_Activity_.
Select the lines of the records containing the word "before" and list them.

_Material for this task_.
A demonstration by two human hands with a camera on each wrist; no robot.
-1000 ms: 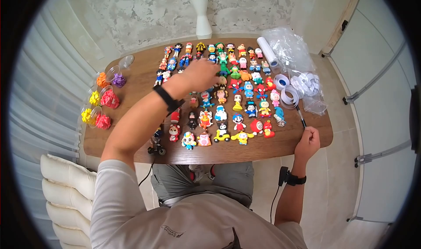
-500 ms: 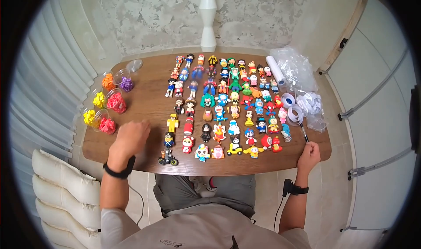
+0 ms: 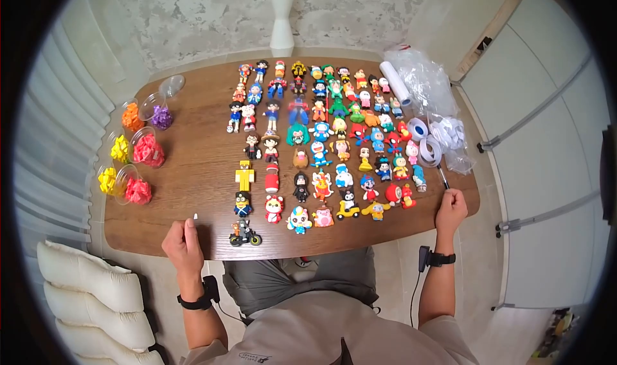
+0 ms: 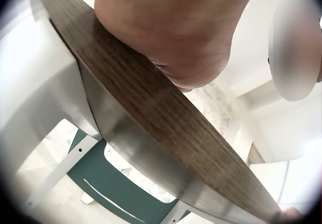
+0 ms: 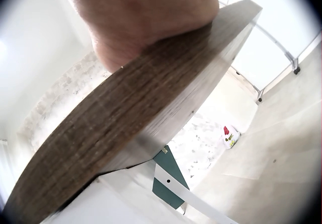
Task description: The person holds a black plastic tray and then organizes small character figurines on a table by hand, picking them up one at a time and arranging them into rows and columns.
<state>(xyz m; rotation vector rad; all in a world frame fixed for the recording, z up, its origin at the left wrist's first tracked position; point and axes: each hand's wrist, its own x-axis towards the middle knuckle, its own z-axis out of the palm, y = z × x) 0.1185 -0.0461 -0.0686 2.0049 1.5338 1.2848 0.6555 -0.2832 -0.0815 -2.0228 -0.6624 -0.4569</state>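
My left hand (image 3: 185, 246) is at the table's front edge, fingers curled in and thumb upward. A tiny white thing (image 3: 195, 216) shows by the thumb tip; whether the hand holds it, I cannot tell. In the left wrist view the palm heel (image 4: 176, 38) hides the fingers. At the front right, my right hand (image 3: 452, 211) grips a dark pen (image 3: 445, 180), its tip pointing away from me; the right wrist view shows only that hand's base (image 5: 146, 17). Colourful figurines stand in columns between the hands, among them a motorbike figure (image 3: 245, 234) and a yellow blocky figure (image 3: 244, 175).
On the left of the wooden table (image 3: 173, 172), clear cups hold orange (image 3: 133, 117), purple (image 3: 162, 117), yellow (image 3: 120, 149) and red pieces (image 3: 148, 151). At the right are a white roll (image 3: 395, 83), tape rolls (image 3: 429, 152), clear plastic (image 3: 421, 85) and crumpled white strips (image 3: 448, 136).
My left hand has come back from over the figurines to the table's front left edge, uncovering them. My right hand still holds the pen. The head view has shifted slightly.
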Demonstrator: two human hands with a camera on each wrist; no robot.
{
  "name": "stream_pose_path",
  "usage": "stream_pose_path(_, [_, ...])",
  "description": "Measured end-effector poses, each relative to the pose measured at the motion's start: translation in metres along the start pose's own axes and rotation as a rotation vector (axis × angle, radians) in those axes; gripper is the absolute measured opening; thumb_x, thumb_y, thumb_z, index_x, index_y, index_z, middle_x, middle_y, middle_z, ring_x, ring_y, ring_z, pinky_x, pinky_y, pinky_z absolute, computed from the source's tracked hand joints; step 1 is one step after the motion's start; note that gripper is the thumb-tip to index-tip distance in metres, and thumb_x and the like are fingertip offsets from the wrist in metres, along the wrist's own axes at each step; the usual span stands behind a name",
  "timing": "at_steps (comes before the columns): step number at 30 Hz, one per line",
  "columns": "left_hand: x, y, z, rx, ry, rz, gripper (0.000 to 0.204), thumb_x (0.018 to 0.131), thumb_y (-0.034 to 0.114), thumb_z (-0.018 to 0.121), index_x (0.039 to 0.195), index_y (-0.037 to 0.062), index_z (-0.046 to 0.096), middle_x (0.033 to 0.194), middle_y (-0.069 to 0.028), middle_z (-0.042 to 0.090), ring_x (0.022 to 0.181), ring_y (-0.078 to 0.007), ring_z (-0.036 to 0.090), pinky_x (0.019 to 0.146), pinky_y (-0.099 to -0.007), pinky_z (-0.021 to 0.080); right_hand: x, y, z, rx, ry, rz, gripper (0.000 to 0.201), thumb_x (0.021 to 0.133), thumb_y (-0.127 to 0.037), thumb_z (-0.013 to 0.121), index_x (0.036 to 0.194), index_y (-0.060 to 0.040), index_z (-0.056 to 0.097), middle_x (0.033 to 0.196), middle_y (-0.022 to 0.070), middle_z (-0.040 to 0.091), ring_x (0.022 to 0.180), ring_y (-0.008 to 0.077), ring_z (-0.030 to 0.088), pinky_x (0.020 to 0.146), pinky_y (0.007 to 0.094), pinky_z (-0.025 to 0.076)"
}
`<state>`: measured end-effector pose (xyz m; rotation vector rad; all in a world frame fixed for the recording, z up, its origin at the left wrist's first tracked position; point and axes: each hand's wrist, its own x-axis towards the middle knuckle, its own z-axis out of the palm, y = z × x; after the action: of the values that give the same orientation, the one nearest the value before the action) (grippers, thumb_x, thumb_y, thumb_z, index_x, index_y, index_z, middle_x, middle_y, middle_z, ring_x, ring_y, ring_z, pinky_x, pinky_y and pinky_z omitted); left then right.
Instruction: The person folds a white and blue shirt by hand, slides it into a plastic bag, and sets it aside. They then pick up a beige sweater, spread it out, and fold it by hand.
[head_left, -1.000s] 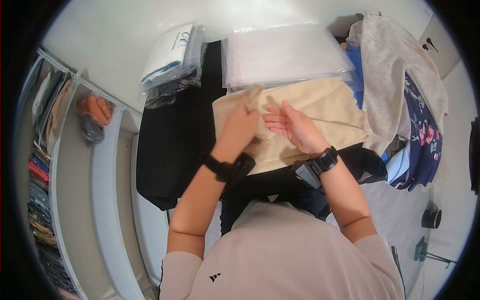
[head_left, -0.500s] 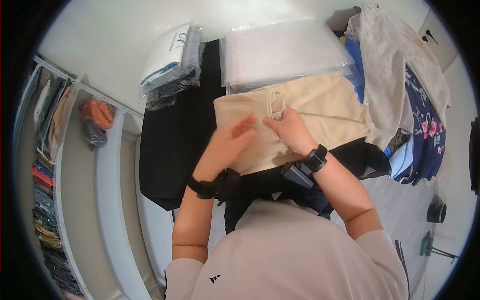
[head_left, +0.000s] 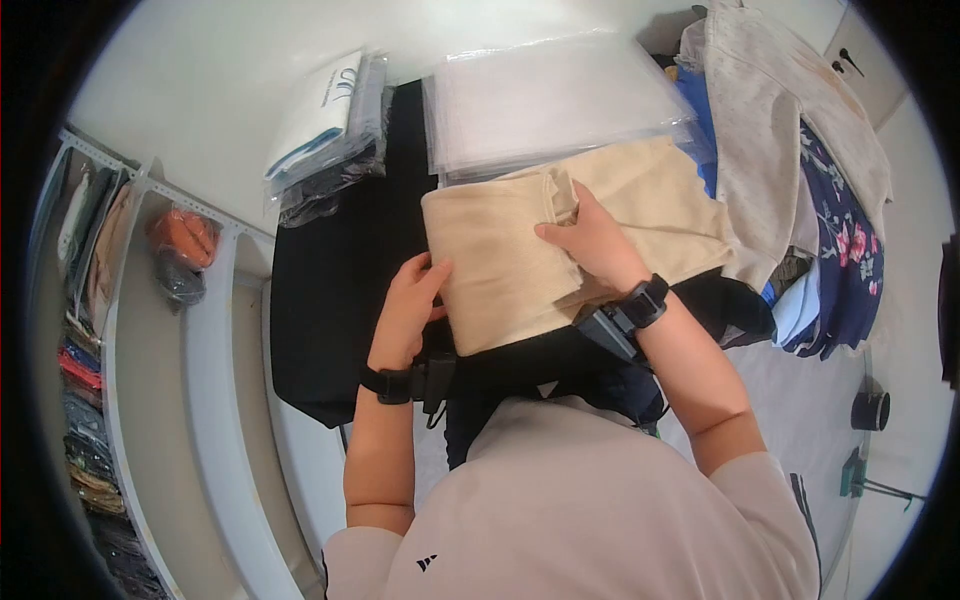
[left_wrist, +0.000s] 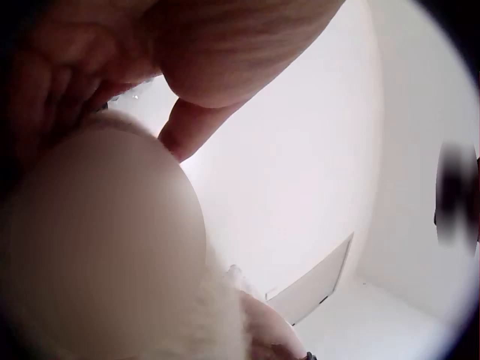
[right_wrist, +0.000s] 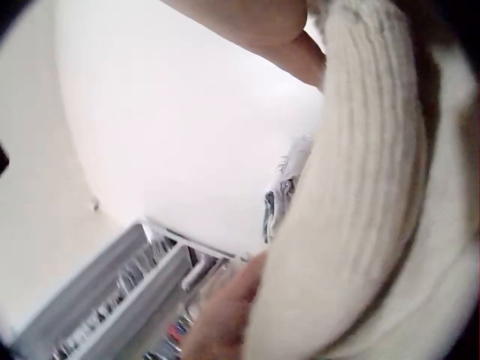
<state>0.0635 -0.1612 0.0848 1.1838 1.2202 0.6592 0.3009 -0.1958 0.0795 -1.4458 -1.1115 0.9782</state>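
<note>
A cream knitted garment (head_left: 500,260) lies folded on a black cloth (head_left: 340,290). My left hand (head_left: 412,295) grips its near-left edge, thumb on top and fingers underneath. My right hand (head_left: 585,240) holds a folded-over layer near the garment's far middle, where the fabric bunches. In the left wrist view, fingers (left_wrist: 202,52) curl right over the blurred cream garment (left_wrist: 97,247). The right wrist view is filled with the ribbed cream garment (right_wrist: 367,187), with part of my right hand (right_wrist: 270,22) at its top edge.
A stack of clear plastic bags (head_left: 550,100) lies just beyond the garment. Bagged clothes (head_left: 330,130) sit at the far left of the cloth. A heap of loose clothes (head_left: 790,150) and a floral piece (head_left: 845,250) lie to the right. White shelves (head_left: 130,300) with folded clothes stand on the left.
The left hand came off the top of the garment and took its near-left edge. The right hand moved further away, now holding a folded layer; the drawstring is hidden.
</note>
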Motion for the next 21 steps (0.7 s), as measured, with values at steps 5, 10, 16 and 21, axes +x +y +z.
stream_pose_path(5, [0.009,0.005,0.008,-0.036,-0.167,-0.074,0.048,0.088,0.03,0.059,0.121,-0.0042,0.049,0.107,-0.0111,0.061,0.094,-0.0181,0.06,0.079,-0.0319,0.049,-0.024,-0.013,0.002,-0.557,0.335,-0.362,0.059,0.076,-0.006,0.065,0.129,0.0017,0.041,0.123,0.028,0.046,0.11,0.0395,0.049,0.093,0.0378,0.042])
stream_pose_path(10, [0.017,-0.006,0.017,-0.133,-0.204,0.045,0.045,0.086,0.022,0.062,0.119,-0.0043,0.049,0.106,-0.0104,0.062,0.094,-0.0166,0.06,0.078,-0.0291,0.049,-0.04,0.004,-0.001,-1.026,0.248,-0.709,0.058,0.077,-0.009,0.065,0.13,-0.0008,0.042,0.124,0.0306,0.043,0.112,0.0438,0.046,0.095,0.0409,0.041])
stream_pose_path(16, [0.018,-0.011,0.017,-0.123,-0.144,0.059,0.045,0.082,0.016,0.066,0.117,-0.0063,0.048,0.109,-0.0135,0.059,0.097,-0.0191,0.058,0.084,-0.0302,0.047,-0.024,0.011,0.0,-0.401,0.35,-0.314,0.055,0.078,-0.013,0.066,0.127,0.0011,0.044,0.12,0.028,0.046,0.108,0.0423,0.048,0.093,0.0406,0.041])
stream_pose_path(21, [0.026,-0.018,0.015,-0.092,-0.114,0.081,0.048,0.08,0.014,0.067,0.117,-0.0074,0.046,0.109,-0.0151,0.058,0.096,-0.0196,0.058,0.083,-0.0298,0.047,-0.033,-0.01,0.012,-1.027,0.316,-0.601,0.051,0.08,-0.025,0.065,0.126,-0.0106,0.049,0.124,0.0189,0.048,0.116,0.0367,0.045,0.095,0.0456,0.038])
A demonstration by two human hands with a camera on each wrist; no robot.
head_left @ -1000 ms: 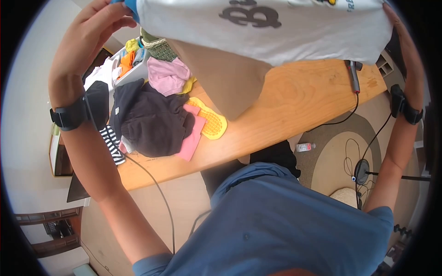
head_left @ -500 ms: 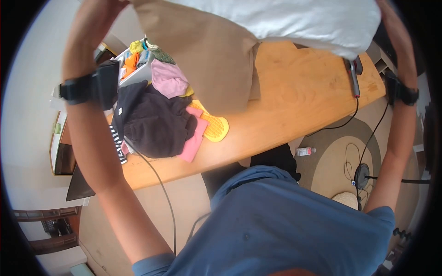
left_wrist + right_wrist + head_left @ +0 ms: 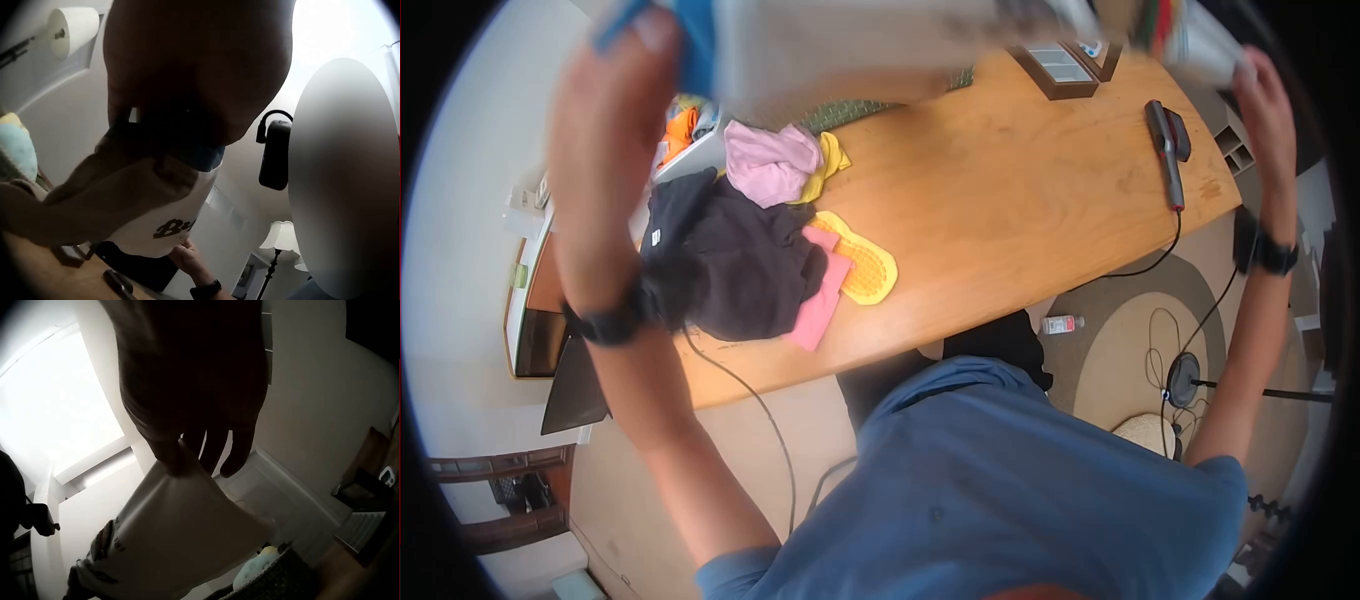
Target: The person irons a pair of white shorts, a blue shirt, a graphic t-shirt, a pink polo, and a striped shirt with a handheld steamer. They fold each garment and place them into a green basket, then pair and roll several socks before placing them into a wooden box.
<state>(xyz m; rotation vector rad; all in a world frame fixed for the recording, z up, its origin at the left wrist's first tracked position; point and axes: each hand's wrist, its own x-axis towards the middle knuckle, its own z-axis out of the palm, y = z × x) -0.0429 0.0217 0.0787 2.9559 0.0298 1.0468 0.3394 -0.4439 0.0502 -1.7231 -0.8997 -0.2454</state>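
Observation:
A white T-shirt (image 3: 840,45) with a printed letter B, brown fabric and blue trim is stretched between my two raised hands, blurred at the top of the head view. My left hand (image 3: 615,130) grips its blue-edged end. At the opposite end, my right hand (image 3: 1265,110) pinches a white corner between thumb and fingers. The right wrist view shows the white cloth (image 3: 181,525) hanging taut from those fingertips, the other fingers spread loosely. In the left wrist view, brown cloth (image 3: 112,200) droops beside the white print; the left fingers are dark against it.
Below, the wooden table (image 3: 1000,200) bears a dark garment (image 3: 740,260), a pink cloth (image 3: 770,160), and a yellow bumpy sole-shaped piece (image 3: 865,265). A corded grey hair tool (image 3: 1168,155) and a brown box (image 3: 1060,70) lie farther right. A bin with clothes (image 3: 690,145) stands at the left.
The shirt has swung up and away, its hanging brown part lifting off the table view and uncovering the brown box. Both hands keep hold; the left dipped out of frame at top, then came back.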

_Response to this task_.
  "timing": "at_steps (comes before the columns): step number at 30 Hz, one per line",
`<state>`: measured end-effector pose (xyz m; rotation vector rad; all in a world frame fixed for the recording, z up, its origin at the left wrist's first tracked position; point and axes: each hand's wrist, its own x-axis towards the middle knuckle, its own z-axis out of the palm, y = z × x; after the action: of the values that give the same orientation, the one nearest the value before the action) (grippers, thumb_x, thumb_y, thumb_z, index_x, index_y, index_z, middle_x, middle_y, middle_z, ring_x, ring_y, ring_z, pinky_x, pinky_y and pinky_z omitted); left then right.
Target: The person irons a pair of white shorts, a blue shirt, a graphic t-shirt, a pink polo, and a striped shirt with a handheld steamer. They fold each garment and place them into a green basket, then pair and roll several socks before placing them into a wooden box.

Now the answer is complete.